What to produce: Which lines run from the one containing "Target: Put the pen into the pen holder" to the end of the material below? Copy them exactly, pictures excluded.

_ _ _ _ _

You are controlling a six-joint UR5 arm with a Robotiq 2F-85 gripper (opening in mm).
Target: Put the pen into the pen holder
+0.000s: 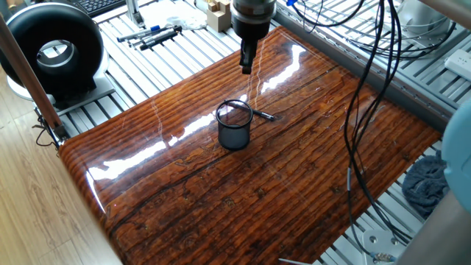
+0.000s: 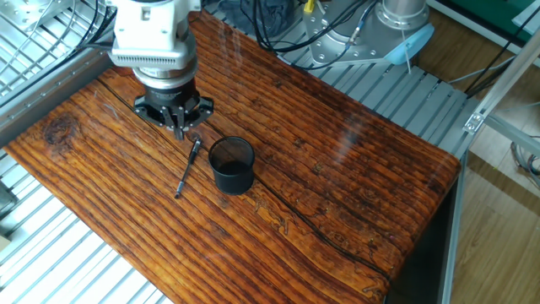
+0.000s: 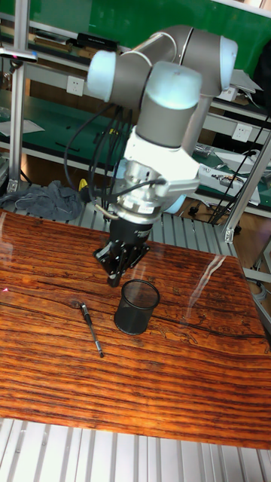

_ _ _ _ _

Answer section:
Target: Put the pen into the pen holder
+0.000s: 
+0.000s: 
+0.000s: 

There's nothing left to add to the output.